There were gushing promises of a thousand permanent jobs ultimately resulting from the Oahu plant, but so far it’s just the ten permanent positions, plus claims of 85 temporary construction jobs.

If Cote ever starts feeling uncomfortable with that, he can cheer himself up by remembering that his company is doing better than Fisker Automotive, Obama’s little Solyndra On Wheels, which just defaulted on its first $10 million loan payment to the Department of Energy… which gave it nearly $200 million of our money.  Anticipating the collapse of the company it once subsidized so lavishly, DOE has already seized $21 million from Fisker accounts, so we taxpaying chumps are only a little over $170 million in the hole.

When it was up and running, Fisker was a glittering example of Obamanomics, causing vast amounts of redistributed wealth to vanish as it pumped out an incredibly expensive car nobody wanted to buy.  From Bloomberg News:

Fisker Automotive Inc. spent more than six times as much U.S. taxpayer and investor money to produce each luxury plug-in car it sold than the company received from customers, according to a research report.

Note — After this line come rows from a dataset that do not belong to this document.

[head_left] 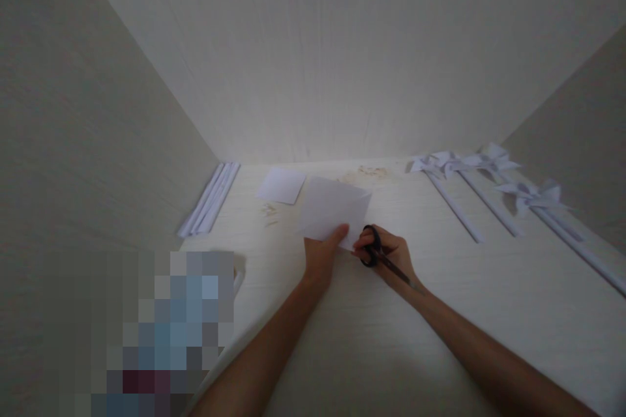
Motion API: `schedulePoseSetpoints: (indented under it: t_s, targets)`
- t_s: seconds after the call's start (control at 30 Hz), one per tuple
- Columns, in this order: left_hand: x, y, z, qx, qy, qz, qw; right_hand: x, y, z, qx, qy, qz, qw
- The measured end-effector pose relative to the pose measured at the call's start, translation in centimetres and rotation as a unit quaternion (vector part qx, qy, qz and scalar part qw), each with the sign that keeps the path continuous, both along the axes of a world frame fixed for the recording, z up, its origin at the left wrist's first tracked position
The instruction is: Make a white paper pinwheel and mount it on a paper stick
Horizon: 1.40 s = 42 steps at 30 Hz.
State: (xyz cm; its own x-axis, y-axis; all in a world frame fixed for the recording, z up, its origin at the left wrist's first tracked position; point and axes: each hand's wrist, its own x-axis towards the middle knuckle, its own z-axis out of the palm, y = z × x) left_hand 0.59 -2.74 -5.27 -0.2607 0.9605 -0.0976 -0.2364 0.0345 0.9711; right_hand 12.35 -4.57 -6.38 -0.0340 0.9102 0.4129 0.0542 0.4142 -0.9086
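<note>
A square sheet of white paper (pixel 332 205) is in my left hand (pixel 323 257), thumb on top and the other fingers beneath it. My right hand (pixel 394 253) is closed on a pair of black-handled scissors (pixel 372 244). Their blades point back along my right wrist, away from the sheet. The fingertips of that hand are at the sheet's near right corner; whether they pinch it I cannot tell. Behind the sheet, to the left, another white paper square (pixel 281 186) lies flat on the white table (pixel 381 205).
White paper tubes (pixel 210 202) lie bunched at the left edge. Small pale bits (pixel 270 214) sit near the paper square, with another scatter (pixel 372 172) at the back. Several white paper pinwheels (pixel 531 199) on paper sticks lie at right. Walls enclose the table's back and sides.
</note>
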Motion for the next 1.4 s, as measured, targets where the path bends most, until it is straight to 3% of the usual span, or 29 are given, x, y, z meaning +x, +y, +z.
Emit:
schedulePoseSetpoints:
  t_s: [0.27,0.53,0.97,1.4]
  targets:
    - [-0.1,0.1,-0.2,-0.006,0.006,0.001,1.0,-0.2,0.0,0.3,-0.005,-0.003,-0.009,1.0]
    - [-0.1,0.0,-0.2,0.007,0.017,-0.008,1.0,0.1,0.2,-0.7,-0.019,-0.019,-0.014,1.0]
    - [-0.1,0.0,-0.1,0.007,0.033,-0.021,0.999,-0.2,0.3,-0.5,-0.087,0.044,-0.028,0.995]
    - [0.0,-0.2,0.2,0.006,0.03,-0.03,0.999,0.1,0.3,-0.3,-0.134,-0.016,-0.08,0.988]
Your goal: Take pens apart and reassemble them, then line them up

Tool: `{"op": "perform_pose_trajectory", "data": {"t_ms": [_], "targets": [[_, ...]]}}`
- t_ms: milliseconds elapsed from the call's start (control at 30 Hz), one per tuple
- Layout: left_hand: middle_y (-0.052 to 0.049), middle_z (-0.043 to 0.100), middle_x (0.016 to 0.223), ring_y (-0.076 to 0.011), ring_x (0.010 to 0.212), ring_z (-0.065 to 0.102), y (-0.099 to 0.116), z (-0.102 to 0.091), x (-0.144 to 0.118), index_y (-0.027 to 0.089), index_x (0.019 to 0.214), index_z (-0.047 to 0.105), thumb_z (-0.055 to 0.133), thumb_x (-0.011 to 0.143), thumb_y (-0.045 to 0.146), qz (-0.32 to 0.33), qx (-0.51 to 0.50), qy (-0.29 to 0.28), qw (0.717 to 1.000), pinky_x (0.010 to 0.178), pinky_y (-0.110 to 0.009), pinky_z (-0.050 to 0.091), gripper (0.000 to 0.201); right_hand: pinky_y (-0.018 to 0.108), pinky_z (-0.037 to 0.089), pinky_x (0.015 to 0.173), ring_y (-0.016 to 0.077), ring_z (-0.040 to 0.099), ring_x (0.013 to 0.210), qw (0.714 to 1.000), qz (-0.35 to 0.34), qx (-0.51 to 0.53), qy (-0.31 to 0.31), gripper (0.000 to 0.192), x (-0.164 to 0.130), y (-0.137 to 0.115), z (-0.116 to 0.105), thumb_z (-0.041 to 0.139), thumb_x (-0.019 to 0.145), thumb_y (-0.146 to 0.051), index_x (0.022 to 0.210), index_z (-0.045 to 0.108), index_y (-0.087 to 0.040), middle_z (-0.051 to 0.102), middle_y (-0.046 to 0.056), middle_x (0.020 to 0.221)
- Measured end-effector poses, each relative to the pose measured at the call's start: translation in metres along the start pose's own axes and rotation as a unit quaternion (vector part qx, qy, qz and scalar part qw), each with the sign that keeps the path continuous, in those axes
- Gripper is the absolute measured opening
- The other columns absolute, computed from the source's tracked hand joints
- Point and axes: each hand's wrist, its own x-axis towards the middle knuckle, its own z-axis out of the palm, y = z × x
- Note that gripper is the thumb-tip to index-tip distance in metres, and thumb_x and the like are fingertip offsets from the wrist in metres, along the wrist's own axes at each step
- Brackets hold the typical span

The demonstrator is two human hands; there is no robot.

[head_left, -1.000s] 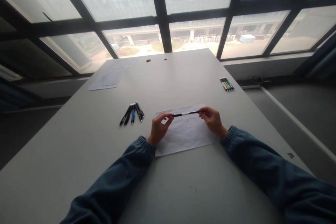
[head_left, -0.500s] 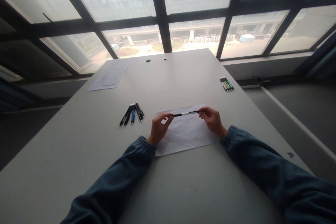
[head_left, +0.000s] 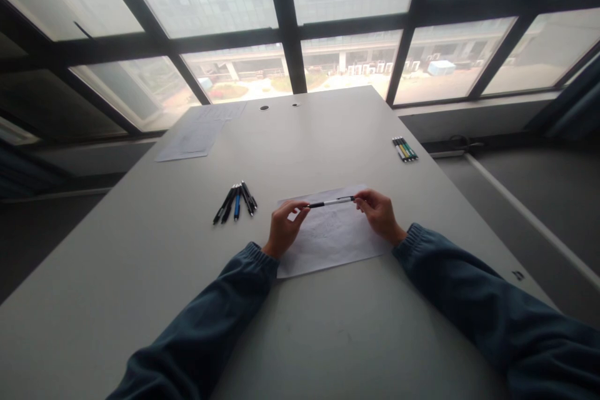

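A black-and-white pen is held level between my two hands, above a sheet of paper with faint marks on it. My left hand pinches the pen's black end between thumb and fingers. At the opposite end, by the clip, my right hand grips it the same way. The fingertips hide both ends of the pen. To the left of my left hand lies a loose fan of several pens, mostly black with one blue.
On the white table, a row of several pens lies near the right edge. More paper sheets rest at the far left. Two round holes are by the far edge, facing the windows. A small dark object is near the right edge.
The pen has turned slightly about its long axis, so its clip sits differently and more white shows. Both hands stay in nearly the same place.
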Motion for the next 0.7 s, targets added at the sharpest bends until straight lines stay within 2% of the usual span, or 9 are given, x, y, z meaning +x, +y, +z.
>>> {"op": "perform_pose_trajectory", "data": {"t_ms": [700], "targets": [[-0.004, 0.074, 0.082, -0.0168, 0.075, 0.064, -0.0001, 0.0003, -0.0003, 0.02, 0.088, 0.072, 0.066, 0.09, 0.038, -0.007, -0.006, -0.013, 1.0, 0.072, -0.029, 0.05, 0.02, 0.027, 0.048, 0.06, 0.0142, 0.06, 0.064, 0.999, -0.021, -0.039, -0.001, 0.019, 0.0009, -0.0024, -0.0015, 0.067, 0.088, -0.037, 0.085, 0.069, -0.018, 0.067, 0.002, 0.075]]}}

The Anaheim, California-based company made about 2,500 of its $103,000 Karmas before halting production last year, disrupting its plans to use a $529 million U.S. loan to restart a shuttered Delaware factory owned by the predecessor of General Motors Co. (GM) The Karma was assembled in Finland.

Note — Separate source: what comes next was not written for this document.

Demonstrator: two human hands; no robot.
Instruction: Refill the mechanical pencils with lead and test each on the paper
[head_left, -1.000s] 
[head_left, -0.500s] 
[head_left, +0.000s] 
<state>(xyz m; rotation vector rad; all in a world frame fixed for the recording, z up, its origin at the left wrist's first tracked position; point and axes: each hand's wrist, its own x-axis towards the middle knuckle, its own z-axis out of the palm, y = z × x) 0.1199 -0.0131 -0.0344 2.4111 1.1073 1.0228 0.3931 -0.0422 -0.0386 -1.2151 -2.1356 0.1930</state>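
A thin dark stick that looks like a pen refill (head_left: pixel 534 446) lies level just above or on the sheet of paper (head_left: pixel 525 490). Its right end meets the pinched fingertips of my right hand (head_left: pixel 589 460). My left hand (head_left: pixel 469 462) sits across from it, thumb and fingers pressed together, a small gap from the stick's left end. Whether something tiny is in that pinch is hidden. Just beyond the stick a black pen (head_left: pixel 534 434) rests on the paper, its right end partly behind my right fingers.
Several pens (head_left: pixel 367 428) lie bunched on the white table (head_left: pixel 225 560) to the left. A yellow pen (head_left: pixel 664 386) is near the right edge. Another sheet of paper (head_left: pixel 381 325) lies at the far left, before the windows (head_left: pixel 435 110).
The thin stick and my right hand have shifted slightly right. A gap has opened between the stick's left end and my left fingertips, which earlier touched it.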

Fisker was allowed to keep using money from its Energy Department loan after violating its terms multiple times, according to a report released April 17 by PrivCo, a New York-based researcher specializing in closely held companies. It said it based its report on documents, including the loan agreement, obtained through the U.S. Freedom of Information Act.

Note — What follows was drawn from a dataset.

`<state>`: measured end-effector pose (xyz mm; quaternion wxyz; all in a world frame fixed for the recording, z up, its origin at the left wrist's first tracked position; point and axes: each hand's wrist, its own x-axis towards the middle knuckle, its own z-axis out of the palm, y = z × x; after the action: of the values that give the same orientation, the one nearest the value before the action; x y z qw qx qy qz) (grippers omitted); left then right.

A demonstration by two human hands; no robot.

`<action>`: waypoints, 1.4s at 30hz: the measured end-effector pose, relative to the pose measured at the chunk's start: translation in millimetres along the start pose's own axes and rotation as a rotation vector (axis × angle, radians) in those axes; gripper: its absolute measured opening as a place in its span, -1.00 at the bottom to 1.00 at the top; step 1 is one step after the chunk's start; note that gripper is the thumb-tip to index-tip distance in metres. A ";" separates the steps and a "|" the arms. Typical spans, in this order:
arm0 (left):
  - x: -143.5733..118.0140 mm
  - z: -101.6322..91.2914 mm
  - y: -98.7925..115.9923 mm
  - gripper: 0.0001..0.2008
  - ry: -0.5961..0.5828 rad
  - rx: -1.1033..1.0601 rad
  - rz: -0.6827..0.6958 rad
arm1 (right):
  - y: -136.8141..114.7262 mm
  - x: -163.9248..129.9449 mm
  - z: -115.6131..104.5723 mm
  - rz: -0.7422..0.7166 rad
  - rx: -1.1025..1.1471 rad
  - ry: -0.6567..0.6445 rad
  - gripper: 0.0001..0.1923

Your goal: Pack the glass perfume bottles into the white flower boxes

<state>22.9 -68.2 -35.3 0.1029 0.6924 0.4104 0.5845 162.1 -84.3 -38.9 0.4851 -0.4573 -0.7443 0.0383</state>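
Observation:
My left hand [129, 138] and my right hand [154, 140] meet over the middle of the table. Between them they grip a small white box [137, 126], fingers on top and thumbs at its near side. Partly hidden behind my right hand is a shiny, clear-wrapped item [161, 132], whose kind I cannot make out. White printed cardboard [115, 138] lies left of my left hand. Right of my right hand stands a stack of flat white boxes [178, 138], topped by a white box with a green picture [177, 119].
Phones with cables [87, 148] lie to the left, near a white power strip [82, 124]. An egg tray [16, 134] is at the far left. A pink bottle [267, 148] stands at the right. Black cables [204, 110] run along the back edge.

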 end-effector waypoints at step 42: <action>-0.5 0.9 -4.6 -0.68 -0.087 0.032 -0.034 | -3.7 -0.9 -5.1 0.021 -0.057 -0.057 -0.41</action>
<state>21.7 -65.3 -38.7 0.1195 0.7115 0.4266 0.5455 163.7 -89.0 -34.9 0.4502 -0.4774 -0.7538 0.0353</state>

“They made a mistake” in awarding the loan, PrivCo Chief Executive Officer Sam Hamadeh said of the Energy Department in an interview yesterday. “Should they have fought this sooner? Obviously — as soon as it became evident that they had begun to default.”

They were selling a hundred-thousand-dollar electric car, and losing half a million bucks on every sale.  Brilliant!

The Energy Department disputes the accuracy of reports that claim to have predicted disaster as early as December 2010.  But really, how difficult was it for the solemn guardians of our public treasury to notice that this company’s business model involved losing hundreds of thousands of dollars on every car?

Another way to look at this disaster is that the true price of a Fisker car was something like six hundred thousand dollars, but absolutely no one was willing to pay the real price, so it was necessary to pretend the price was only $100,000.  Subsidies are used in a similar manner to prop up the feeble demand for other “green economy” products.

Who thought a six-figure car assembled in Finland was a wise object of taxpayer subsidies to begin with?  Back when the Fisker disaster started to unravel, Obama apologists were prone to shrieking that the Administration wasn’t using American money to subsidize Finnish jobs – it was all supposedly heading for a factory in Delaware that would build more budget-friendly $60,000 electric cars.  But the Delaware factory went dark a year ago, having produced exactly zero of these Eco-Mobiles For the Little Guy.

As for the rest of the Fisker inventory, Bloomberg News says “about 1,600 were purchased by customers; another 338 cars were destroyed during November’s Superstorm Sandy while parked at the Port of Newark, New Jersey.”  $200 million in precious taxpayer funds – blown by the President who claims he can scarcely attend to the most vital duties of government unless he’s given more tax money – to build less than 2,000 cars, 20 percent of which got wiped out by a hurricane.

That’s a lot of useless static to pump into the delicate information system of an advanced economy.  Genuine demand is exploited for profit; politically-connected, ideologically-generated false “demand” is a sinkhole for wealth that generates little in the way of healthy, permanent employment.  When the value of political connections as a resource increases, the value of other resources is distorted.  Profitably matching resources to demand is extremely challenging, but politicians love to pretend that it’s easy.  These illusions leave a great deal of expensive debris behind when they shatter.